Locality Sensitive Hashing is magical in the sense that, you simply hash the data, create buckets of hash values, and then any identical data pairs, should hash to the same bucket. Let’s summarize how to actually execute this algorithm. Suppose you had 1 million records of addresses, and you wanted to find any duplicate addresses which were contained in the list. For example:
123 Somewhere Road..
1-23 Somewhere Street …
16 Ivy Court..
16 Ivy Court Circle
203 Home St. #1
203 Home Street Apt. 1
From looking at the addresses above, you can see variations of just one address. The first step would be to shingle each record, and build sets out of your shingle pairs. For each shingle choose a k value for the length of your shingles. Once you have a set representation of each record, then you can build a min hash and store them into an array. This min hash representation should be kept in main memory for fast access. Store your min hash in a 2 dimensional array, where the first dimension column represents the number of records, and the second dimension column represents the min hashes themselves. The link below shows an excellent implementation in C# for both LSH and min hash:
Each record will then have its own min hash values, and this is where the magic begins. For each record, you will hash the min hash values, and store it in a list of buckets. The one caveat here is, for each record, hash only the partial min hash values, because this way there is a higher probability that you will have similar records hash to the same bucket. A word of warning, you will get false positives, meaning you could get two pairs which hash to the same bucket, but are not similar. Aside from the locality sensitive hashing, once you get the candidate pairs, you should compute the jaccard similarity so that you can get a similarity ratio to evaluate if they are the same record.
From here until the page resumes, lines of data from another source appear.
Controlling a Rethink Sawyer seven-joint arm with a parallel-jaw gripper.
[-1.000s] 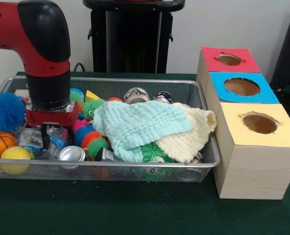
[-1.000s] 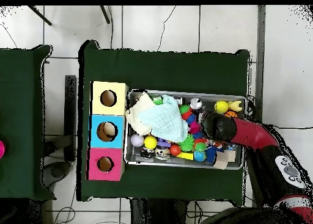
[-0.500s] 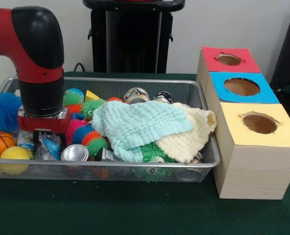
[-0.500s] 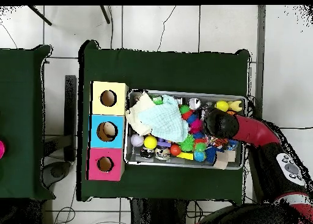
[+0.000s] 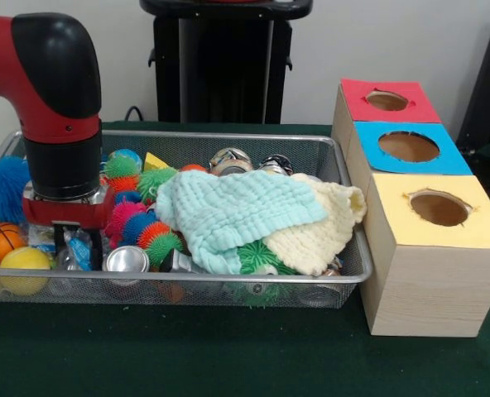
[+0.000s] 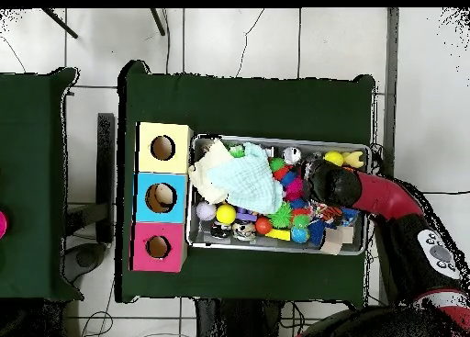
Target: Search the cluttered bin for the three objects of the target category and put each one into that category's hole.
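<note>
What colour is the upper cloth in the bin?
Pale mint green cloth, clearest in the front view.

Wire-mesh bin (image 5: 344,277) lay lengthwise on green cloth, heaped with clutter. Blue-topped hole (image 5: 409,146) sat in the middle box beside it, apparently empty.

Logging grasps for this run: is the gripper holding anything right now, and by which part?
Cannot be told. The gripper is down among the clutter at one end of the cluttered bin, beside a silver can; no grip shows.
</note>
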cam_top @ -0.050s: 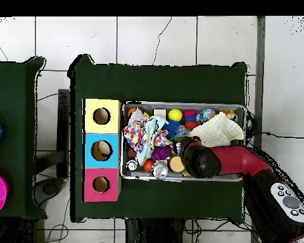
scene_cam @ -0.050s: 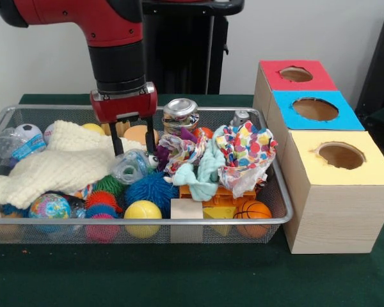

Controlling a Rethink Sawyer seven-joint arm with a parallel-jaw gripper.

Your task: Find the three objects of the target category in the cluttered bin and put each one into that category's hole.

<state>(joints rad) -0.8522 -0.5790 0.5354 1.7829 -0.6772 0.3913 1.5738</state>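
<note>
My gripper point(scene_cam @ -0.050s: 134, 146) hangs open inside the wire bin point(scene_cam @ -0.050s: 147, 222), left of its middle. Its two black fingers point(scene_cam @ -0.050s: 118, 142) point down, well apart. A peach ball point(scene_cam @ -0.050s: 137, 132) shows in the gap behind them, and a clear plastic item point(scene_cam @ -0.050s: 129, 167) lies just in front and below; I cannot tell whether either is touched. A silver can point(scene_cam @ -0.050s: 180, 112) stands right beside the gripper. In the overhead view the arm's head point(cam_top @ -0.050s: 201, 161) covers the gripper, over the bin's point(cam_top @ -0.050s: 183, 104) lower middle.
Three boxes stand beside the bin, each with a hole: red point(scene_cam @ -0.050s: 296, 74), blue point(scene_cam @ -0.050s: 315, 109), yellow point(scene_cam @ -0.050s: 340, 155). The bin holds a cream knitted cloth point(scene_cam @ -0.050s: 57, 163), spotted cloth point(scene_cam @ -0.050s: 246, 150), blue spiky ball point(scene_cam @ -0.050s: 152, 190), yellow ball point(scene_cam @ -0.050s: 143, 213), small basketball point(scene_cam @ -0.050s: 252, 210) and wooden block point(scene_cam @ -0.050s: 187, 209).
</note>
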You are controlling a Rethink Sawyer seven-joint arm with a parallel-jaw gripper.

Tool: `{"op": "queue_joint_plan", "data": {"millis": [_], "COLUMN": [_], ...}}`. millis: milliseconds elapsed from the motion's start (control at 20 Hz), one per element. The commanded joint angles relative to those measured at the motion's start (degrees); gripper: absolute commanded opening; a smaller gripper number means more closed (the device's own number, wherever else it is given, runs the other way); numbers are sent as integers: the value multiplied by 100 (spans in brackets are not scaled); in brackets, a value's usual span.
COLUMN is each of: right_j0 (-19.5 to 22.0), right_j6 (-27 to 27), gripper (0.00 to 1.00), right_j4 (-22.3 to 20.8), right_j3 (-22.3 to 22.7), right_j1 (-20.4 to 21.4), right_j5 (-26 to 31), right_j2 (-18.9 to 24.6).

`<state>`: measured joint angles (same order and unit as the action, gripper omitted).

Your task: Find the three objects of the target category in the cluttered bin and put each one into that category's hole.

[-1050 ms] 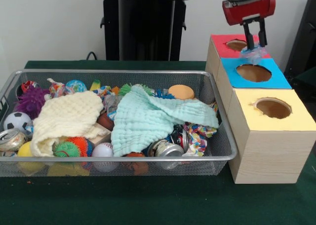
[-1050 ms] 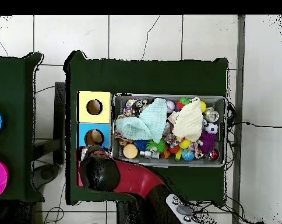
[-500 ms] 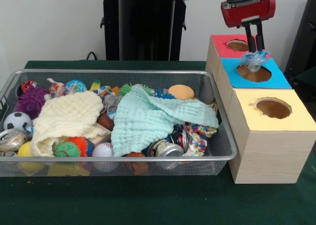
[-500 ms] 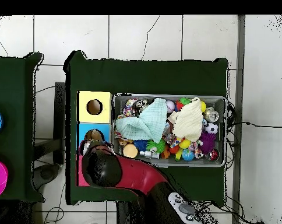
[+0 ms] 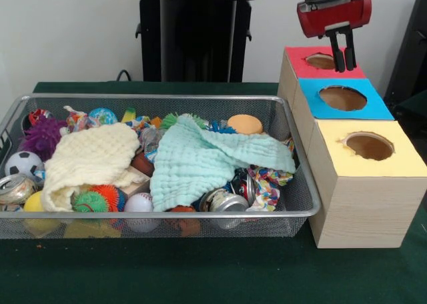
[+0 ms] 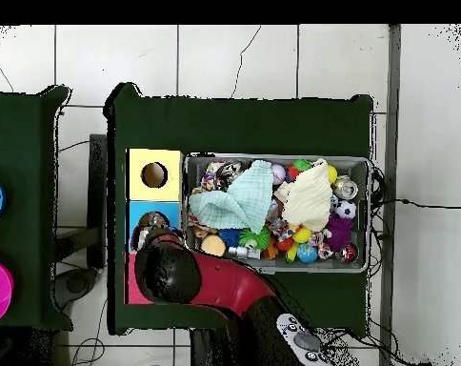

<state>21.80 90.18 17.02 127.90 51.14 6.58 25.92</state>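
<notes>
My gripper hangs over the far edge of the blue hole, between it and the red hole. Its two fingers stand slightly apart and hold nothing, so it is open. The blue hole looks dark and no object shows in it. The wire bin is packed with toys, balls and cans under a mint cloth and a cream cloth. In the overhead view the red arm covers the red box and hides the gripper.
The yellow hole is nearest the front on the wooden box row. In the bin lie a soccer ball, a purple fuzzy toy, an orange disc, a white ball and crushed cans.
The crumpled clear plastic piece held in the gripper over the blue hole is gone from view. The fingers have parted and the gripper has risen slightly.
</notes>
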Motion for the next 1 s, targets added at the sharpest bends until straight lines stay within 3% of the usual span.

For example, you could have 2 records hash to the same bucket, but their jaccard similarity is only 20%. If that is the case, then you know that is a false positive. You also have the potential to get false negatives, meaning records which are similar but are never looked at. It all depends on the number of bands you split your min hash values into. When building your min hash algorithm, you can fine tune it using the number of bands, and hash functions. LSH will give you those candidate pairs that you need to test for similarity, it won’t give you an exact match but approximate match.
LSH is one of my favorite algorithms for data mining, and I have used it on various occasions. Currently, I am researching a way to implement LSH in the stock market to find similarities in different time periods, to forecast a high probability outcome.